### [WORK TO COMPLETE]
Only lines holding the word "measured" should be copied from the material.

### [DATASET]
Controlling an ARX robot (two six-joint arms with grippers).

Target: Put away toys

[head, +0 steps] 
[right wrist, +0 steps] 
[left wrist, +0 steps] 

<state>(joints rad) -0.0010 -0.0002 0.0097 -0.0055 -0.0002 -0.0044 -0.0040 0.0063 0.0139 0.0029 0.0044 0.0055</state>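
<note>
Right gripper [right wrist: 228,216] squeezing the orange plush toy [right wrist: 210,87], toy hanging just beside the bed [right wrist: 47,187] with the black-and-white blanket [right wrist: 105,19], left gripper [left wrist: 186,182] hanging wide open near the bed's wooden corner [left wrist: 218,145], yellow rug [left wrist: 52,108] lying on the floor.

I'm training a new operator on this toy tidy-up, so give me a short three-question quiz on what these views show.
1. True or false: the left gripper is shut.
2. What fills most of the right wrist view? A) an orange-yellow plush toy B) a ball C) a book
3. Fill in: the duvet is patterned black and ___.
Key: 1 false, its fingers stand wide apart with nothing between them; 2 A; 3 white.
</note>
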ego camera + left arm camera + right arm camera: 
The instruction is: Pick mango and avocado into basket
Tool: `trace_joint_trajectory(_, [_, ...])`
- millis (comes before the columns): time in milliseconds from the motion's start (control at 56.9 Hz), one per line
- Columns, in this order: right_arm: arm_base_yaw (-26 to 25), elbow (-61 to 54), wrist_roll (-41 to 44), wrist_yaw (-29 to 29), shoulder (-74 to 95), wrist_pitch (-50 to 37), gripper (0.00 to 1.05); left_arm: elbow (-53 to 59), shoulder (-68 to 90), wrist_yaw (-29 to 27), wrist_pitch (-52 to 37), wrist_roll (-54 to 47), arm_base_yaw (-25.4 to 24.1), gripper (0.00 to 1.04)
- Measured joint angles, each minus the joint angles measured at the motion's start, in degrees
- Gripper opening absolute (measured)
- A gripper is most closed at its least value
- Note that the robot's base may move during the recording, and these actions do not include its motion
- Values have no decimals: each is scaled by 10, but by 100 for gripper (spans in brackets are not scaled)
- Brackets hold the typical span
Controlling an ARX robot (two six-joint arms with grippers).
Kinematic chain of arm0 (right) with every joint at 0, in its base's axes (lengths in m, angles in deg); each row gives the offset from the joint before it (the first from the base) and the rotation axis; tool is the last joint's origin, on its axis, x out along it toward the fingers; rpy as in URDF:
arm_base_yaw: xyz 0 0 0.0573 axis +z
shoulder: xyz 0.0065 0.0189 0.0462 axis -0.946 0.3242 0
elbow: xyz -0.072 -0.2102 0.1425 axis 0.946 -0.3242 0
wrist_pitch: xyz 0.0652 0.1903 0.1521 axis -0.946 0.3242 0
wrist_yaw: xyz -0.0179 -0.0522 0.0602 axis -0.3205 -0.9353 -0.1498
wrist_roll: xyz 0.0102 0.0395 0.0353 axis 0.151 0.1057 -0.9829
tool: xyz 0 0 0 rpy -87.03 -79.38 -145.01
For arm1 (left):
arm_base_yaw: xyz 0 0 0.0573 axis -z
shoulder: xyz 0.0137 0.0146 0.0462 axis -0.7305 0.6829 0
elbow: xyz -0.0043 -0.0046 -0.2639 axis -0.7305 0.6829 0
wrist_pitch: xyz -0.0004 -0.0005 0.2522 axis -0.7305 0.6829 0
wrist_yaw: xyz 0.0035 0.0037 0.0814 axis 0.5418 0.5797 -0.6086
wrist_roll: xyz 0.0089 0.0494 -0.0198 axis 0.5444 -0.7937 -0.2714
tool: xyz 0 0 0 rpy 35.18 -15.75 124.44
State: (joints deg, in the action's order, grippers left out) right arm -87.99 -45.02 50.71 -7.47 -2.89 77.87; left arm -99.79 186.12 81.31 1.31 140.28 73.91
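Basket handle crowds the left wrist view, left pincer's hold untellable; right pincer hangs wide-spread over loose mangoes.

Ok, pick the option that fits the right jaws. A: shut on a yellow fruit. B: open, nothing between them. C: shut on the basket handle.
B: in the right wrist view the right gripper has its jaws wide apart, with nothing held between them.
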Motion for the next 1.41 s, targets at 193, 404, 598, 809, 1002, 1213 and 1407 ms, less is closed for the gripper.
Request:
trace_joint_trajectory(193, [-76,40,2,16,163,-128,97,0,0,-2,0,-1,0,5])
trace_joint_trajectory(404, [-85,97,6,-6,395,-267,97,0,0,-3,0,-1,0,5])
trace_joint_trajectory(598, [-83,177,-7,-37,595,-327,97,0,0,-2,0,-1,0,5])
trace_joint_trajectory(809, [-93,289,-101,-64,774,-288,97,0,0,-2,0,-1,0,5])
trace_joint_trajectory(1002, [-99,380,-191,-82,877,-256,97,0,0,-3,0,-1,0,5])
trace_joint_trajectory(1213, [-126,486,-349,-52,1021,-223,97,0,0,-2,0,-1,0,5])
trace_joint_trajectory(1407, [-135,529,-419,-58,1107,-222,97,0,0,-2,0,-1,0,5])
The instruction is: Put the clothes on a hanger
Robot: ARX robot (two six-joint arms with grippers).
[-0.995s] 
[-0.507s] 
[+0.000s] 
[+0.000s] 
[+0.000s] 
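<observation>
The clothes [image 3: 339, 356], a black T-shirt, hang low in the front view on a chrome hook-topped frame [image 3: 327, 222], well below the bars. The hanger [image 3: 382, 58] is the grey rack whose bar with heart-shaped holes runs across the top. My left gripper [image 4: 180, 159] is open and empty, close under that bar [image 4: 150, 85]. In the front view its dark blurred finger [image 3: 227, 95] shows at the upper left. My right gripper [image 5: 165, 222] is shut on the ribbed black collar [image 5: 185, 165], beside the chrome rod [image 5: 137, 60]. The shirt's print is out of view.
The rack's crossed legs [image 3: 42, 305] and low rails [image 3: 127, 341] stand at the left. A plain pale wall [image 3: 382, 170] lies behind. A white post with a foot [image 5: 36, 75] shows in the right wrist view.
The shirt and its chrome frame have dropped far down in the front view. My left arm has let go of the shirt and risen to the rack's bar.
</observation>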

### [SOLUTION TO THIS TASK]
- Measured joint angles, each minus the joint angles measured at the motion's start, in degrees
- Gripper opening absolute (measured)

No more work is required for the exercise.